3. Results and Discussion

3.1. Evaluation of the Fabricated SERS Substrates

Substrates were fabricated with nanoparticles adsorbed on GNDAs (measurement substrates). The SEM images of these measurement substrates are shown in Figure 3. For comparison, substrates with nanoparticles adsorbed on gold planes (GPs) were also fabricated. The SEM images are shown in Figure S1. Figure 3 shows that the substrate was successfully fabricated with nanoparticles adsorbed onto the GNDAs, and the smaller the size of the nanoparticles, the more densely they are adsorbed. The electrostatic repulsion caused by the carboxyl groups modified on the nanoparticle surface is one factor in this result [44]. Larger nanoparticles have larger areas in contact with each other; therefore, many carboxyl groups affect the electrostatic repulsion between large nanoparticles, preventing them from being densely adsorbed. This is one factor, and a lot of others influence it. More detailed experiments are needed to identify the exact factors.
The reflection spectra of the fabricated SERS substrates are shown in Figure 4. The vertical axis in Figure 4 shows the normalized reflection intensity (N. R. I.). As shown in Figure 4a, the substrates with a GNDA structure have a broad absorption peak at approximately 785 nm, which is thought to induce SERS, whereas in Figure 4b, there is no absorption peak at approximately 785 nm (excitation light wavelength) for the substrate with nanoparticles adsorbed on the GPs. Therefore, Raman scattering was not enhanced for GPs. Although the adsorption of ϕ30 or ϕ50 nanoparticles on the GNDA structure made the absorption peak sharp (Figure 4a), the weak SERS intensity for the 785 nm excitation is possibly caused by the red shifts of the absorption peak. When the ϕ100 nm nanoparticles were adsorbed on the GNDAs, a sharp absorption peak appeared at approximately 785 nm. Therefore, the substrates with adsorbed ϕ100 nm nanoparticles display the largest SERS enhancement effect among the tested substrates. Moreover, since a wavelength of the absorption peak shifts from 785 nm when larger diameter nanoparticles are adsorbed on the GNDAs, ϕ100 nm nanoparticles are optimal.
The ATP SERS spectra were acquired using the fabricated substrate (Figure 5). The shapes of the measured SERS spectra of ATP are similar to those in a previous paper [24]. This result indicates that the SERS spectra of ATP adsorbed on the substrate were measured.
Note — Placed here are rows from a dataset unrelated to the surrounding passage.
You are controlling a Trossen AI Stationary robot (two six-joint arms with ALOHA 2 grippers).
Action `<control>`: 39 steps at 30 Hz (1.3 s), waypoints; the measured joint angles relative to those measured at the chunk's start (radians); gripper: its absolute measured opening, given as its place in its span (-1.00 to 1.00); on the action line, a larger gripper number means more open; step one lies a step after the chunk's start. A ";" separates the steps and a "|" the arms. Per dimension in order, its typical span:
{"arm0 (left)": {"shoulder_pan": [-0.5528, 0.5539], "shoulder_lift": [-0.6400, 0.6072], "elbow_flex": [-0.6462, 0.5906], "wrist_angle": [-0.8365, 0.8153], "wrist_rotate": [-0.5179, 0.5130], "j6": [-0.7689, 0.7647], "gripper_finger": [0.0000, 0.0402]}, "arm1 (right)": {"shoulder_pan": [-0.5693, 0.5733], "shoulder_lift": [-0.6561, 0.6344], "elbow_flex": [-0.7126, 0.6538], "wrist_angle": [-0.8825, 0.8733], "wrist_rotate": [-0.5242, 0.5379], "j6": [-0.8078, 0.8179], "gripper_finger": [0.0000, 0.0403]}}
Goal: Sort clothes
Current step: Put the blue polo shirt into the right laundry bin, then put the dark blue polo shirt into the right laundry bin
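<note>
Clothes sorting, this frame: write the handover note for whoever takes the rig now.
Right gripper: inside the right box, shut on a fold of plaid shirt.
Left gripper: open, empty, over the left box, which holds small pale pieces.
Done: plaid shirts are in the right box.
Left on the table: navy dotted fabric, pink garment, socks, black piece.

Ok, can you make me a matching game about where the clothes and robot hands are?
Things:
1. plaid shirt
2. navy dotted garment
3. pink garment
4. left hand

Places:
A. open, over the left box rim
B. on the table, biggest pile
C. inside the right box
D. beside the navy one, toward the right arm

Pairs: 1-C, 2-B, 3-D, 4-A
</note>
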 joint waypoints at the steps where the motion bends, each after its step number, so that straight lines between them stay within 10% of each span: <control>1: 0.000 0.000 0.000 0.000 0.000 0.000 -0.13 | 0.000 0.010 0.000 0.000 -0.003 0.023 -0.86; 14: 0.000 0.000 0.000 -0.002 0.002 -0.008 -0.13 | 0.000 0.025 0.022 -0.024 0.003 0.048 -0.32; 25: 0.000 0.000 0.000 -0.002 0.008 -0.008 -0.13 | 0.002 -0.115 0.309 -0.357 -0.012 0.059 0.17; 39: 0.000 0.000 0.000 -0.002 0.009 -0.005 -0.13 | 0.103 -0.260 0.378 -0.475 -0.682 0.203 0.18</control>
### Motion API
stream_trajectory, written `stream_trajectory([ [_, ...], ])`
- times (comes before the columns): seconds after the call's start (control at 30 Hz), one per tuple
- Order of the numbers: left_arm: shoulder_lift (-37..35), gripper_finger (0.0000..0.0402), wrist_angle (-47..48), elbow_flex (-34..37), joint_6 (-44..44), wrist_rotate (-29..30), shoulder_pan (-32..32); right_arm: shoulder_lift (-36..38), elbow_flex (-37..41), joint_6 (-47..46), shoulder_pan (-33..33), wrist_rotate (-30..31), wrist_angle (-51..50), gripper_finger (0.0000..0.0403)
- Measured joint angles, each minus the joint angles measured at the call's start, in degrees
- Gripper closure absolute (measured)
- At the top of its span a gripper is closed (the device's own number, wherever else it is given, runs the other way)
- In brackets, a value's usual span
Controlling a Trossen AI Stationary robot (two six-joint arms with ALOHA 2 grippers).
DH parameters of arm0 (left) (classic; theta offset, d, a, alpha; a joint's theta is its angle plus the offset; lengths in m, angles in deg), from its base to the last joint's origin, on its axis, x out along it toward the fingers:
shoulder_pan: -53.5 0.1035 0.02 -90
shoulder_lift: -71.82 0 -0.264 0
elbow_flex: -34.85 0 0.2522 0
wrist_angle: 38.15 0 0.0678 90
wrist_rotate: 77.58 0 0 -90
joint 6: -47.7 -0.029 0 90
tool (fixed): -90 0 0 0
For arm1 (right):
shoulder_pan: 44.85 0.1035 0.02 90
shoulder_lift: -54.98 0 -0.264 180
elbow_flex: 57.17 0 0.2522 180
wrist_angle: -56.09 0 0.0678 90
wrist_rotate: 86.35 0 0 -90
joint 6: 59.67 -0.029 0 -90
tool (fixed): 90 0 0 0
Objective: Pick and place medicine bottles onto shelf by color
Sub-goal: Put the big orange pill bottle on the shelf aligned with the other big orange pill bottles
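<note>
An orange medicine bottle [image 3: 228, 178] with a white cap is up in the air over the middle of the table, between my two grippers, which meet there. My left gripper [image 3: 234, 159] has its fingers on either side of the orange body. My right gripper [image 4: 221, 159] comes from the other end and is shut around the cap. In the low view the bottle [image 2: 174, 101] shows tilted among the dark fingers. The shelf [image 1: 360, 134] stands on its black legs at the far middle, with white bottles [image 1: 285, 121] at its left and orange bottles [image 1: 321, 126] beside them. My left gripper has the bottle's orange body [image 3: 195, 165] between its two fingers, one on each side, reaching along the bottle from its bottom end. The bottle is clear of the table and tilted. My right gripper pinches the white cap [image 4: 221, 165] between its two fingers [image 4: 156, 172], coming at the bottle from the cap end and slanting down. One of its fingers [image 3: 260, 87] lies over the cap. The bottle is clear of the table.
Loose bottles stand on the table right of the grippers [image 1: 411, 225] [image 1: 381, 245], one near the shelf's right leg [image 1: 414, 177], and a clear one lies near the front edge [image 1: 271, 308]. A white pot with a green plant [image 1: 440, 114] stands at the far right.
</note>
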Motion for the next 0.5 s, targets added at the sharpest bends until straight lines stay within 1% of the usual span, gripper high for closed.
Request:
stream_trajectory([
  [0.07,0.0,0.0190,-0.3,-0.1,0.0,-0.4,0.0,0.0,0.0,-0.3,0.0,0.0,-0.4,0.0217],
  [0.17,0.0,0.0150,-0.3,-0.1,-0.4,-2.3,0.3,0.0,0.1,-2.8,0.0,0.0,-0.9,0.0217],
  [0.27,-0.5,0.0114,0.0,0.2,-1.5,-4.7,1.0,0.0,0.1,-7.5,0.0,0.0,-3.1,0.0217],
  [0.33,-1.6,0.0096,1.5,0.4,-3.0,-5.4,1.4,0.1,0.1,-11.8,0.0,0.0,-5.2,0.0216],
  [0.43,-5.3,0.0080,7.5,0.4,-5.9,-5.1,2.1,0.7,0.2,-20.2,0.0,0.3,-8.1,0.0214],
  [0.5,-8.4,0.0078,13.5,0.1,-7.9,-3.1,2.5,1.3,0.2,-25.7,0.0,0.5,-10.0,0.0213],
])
Figure 5 shows that the SERS intensity differs for each substrate. The intensities of these spectra were compared for the band around 740 cm−1, which is the sharpest and most intense band in the spectra (Figure 6). Error bars indicate the standard deviation of band intensities. Figure 6 shows that the SERS intensity of the GNDAs is stronger than that of the gold planes. In addition, the SERS intensity is the strongest for the measurement substrate with ϕ100 nm nanoparticles adsorbed. This result is consistent with that of Figure 4 and shows that Raman scattering interacts with the localized surface plasmon resonance based on the absorption at approximately 785 nm, resulting in enhanced SERS.
To investigate the SERS intensity enhanced by the adsorption of 100 nm diameter nanoparticles, the enhanced electric field distributions of the substrates with and without ϕ100 nm nanoparticles adsorbed on the GNDAs were calculated using finite-difference time domain (FDTD) simulations (Lumelical Solutions, Inc., Vancouver, BC, Canada). In the simulation model, a 3D model of GNDAs was created and a plane wave was set as a light source. A field monitor was set to calculate the electric field and reflected light. Periodic boundary conditions were set in the x–y direction, and a perfect matching layer was set in the z direction (Figure S2). The reflection spectrum of each model was calculated and compared with the actual spectrum (Figure S3). As a result, spectra very similar to the actual measured spectra were obtained. Thus, we considered the simulation models used in the FDTD simulation to be valid for the created substrate. The simulated enhanced electric field distributions at 785 nm from these models are shown in Figure S4, where a strongly enhanced electric field is observed between the GNDAs and nanoparticles. Thus, the experimentally obtained SERS intensity is considered to be enhanced by the enhanced electric field. The fabrication method selected in this study was a simple and inexpensive method that does not require the expensive equipment used in electron beam lithography and ion etching, which are common fabrication methods for SERS substrates [45]. Based on these results, the SERS substrates were successfully fabricated using a cost-effective fabrication method.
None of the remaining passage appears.